Until now, nobody knew Tzalha’s name, but most of the world knew his face — and his hands. He became famous from that Oct. 12 photo — a symbol of the savagery to which the then-two-week-old intifada had descended.

Two Israeli reserve soldiers, Vadim Norzhich and Yosef Avrahami, took a wrong turn into Ramallah and were stopped by Palestinian police, who brought them to the Ramallah police station. A mob learned of the arrest, stormed the station, attacked Norzhich and Avrahami, then threw them out of the window. The crowd below then attacked the two with whatever weapons they could find.

By the time Norzhich and Avrahami were dead, their bodies mutilated, the crowd had grown from 1,000 to 2,000. Some danced on the Israelis’ blood. People applauded, chanted, held their babies aloft. It was like Carnaval in Rio.

Tzalha, 20, admitted to his captors that he ran with the mob into the police station, then began choking one of the soldiers while the victim was being beaten. When Tzalha saw that his hands were red with the soldier’s blood, he raised them out the window to the excited crowd below.

The scene was filmed by an Italian TV crew. The throwing of the soldiers out the window, the mob’s attack on them, and the celebration that followed the lynching was broadcast over and over on CNN.

The incident had a transforming effect on Israelis, extinguishing nearly all of the sympathy for the Palestinians that had existed in this country. As a destroyer of dovish sentiments, it surpassed even the Gulf War legend of Palestinians "dancing on the rooftops" as Scuds flew overhead on their way to Tel Aviv.

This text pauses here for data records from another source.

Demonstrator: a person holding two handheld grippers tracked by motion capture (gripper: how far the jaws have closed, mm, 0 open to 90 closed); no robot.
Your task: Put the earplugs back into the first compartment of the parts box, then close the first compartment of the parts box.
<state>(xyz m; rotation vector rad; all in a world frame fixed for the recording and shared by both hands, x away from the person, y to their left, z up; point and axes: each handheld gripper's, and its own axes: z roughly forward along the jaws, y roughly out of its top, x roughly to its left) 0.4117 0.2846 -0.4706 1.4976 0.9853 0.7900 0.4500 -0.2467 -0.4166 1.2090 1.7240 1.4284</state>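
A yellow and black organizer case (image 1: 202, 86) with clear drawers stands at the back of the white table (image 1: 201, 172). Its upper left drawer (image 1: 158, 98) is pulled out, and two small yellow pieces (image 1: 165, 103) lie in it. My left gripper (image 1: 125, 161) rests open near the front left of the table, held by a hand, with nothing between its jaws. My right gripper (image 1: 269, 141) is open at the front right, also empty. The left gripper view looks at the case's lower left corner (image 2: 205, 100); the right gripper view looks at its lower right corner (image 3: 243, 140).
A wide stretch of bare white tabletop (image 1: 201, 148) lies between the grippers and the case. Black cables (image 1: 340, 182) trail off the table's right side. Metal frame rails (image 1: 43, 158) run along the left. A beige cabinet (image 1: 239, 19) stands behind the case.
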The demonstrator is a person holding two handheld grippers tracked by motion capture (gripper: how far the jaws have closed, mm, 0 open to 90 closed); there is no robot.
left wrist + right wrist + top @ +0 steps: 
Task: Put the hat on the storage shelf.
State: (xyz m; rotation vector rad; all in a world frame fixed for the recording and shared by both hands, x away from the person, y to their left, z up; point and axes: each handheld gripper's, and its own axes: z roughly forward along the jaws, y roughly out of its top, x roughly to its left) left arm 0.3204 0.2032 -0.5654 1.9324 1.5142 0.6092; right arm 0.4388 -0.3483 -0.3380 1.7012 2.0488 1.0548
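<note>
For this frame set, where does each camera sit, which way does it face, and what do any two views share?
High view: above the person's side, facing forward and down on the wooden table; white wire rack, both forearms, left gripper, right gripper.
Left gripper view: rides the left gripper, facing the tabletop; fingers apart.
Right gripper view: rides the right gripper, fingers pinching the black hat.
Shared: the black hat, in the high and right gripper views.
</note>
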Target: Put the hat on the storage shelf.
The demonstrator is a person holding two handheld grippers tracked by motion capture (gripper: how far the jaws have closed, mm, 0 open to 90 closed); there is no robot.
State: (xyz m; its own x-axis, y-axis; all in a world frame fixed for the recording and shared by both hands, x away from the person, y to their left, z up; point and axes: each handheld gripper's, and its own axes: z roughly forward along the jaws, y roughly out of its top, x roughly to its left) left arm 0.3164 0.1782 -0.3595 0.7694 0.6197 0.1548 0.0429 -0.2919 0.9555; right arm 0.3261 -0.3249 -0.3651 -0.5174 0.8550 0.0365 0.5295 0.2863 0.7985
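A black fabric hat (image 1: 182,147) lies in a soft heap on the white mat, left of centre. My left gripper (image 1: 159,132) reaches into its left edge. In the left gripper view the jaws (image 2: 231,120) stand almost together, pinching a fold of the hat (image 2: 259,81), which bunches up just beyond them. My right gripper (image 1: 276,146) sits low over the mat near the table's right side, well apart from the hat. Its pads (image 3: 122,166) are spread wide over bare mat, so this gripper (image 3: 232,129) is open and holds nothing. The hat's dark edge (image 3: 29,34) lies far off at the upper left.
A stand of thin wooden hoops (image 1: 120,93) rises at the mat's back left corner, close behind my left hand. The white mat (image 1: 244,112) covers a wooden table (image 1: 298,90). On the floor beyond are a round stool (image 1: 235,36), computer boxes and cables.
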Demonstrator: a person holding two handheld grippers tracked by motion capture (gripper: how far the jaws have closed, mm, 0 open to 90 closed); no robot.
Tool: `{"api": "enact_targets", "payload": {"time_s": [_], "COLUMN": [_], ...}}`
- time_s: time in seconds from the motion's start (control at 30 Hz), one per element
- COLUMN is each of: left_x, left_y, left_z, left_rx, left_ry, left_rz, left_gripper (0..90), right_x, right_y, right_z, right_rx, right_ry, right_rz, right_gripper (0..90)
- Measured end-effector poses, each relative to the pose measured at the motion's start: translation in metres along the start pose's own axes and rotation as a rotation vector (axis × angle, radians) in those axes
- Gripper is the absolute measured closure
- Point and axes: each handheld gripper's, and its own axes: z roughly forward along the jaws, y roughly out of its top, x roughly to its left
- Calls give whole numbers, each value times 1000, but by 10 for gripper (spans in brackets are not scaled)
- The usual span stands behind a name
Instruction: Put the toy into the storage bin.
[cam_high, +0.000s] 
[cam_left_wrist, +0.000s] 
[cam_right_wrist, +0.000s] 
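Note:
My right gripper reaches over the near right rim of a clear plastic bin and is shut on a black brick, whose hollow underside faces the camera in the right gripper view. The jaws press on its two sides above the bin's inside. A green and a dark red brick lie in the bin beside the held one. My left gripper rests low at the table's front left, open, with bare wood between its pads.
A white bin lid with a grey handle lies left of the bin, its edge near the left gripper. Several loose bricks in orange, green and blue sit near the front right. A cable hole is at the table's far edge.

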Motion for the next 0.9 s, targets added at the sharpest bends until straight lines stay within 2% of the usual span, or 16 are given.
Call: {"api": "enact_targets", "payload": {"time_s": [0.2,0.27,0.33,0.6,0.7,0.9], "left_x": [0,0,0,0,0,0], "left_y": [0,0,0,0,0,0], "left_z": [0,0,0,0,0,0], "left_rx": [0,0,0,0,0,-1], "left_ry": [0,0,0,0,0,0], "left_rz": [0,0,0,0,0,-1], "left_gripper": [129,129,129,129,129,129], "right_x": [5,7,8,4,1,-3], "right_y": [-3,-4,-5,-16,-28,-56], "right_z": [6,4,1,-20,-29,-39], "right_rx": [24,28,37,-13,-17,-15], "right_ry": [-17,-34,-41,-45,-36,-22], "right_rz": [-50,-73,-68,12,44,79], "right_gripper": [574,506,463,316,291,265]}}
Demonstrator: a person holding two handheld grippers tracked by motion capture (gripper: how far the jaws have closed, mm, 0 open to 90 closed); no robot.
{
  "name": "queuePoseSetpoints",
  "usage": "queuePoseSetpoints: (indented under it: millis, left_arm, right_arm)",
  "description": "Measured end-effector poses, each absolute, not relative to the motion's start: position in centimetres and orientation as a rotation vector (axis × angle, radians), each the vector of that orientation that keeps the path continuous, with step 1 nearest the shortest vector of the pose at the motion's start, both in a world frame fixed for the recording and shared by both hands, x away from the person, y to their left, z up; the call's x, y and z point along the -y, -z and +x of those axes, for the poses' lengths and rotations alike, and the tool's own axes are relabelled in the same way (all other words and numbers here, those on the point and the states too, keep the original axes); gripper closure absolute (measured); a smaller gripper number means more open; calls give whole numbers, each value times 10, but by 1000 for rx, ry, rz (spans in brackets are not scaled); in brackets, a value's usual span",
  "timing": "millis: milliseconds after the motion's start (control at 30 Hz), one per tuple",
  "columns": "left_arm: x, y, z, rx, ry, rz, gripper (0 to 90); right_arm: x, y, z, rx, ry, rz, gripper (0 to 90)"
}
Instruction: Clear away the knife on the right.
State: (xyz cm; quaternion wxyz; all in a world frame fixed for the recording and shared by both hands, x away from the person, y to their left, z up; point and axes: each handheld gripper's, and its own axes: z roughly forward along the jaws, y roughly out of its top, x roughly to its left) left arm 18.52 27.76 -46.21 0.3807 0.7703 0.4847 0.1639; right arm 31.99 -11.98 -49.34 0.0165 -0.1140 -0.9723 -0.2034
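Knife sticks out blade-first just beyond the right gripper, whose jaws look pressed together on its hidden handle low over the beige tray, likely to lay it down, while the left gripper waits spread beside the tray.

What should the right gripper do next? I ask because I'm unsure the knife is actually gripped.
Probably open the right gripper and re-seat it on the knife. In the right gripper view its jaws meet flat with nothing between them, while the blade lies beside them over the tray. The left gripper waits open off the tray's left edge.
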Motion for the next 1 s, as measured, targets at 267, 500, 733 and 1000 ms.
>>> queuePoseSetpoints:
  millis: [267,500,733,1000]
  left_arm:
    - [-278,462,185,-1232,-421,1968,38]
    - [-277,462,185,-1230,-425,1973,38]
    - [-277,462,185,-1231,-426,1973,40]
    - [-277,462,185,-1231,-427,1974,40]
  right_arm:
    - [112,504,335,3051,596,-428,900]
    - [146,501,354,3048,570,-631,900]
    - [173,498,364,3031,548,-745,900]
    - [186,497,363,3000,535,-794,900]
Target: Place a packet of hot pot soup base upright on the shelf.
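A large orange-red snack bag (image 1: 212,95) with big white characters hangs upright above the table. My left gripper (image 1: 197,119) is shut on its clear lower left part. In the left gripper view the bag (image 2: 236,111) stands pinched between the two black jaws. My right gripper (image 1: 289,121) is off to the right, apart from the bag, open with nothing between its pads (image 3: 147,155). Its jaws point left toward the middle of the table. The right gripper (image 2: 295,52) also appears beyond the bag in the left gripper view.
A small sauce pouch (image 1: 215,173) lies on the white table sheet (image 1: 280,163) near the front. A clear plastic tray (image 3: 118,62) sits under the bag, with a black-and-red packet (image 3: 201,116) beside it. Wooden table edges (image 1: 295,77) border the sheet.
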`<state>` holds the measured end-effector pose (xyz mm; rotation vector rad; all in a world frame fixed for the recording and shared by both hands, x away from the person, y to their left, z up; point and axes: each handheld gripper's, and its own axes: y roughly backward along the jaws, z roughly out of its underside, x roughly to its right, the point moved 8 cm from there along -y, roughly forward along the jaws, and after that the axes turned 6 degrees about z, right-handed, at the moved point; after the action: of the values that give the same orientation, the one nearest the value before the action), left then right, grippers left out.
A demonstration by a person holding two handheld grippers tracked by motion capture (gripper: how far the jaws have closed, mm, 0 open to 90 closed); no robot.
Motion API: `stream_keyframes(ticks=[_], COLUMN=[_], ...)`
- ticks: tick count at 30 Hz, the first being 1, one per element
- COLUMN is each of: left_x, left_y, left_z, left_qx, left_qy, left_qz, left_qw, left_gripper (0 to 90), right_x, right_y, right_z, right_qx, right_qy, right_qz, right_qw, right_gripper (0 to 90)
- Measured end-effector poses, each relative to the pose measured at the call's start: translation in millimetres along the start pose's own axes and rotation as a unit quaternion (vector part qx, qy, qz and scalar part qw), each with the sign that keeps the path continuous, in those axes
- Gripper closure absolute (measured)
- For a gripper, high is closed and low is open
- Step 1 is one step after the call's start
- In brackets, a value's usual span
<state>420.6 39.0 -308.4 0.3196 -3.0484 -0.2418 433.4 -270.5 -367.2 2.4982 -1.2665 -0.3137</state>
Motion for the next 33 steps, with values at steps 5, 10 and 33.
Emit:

The photo of Tzalha, and the footage of the lynching, also featured prominently in Israel’s propaganda campaign for the intifada. They were Israel’s answer to the searing images of 12-year-old Palestinian Mohammed al-Dura crouching in terror behind his father, both of them caught in a crossfire between Palestinian gunmen and Israeli soldiers, before an Israeli bullet killed the boy.

Arrested along with Tzalha was Mohammed Nuara, 18, a guerrilla who admitted stabbing one of the two soldiers in Ramallah. Both were captured in Palestinian villages that are under Palestinian Authority civilian rule, but subject to Israeli security control.

In all, Israel has arrested 15 Palestinians involved in the lynching — mainly Palestinian policemen. Israeli security authorities have vowed not to rest until all the perpetrators are captured. Depending, though, on one’s definition of the word "perpetrator," that could make for a very long "wanted" list.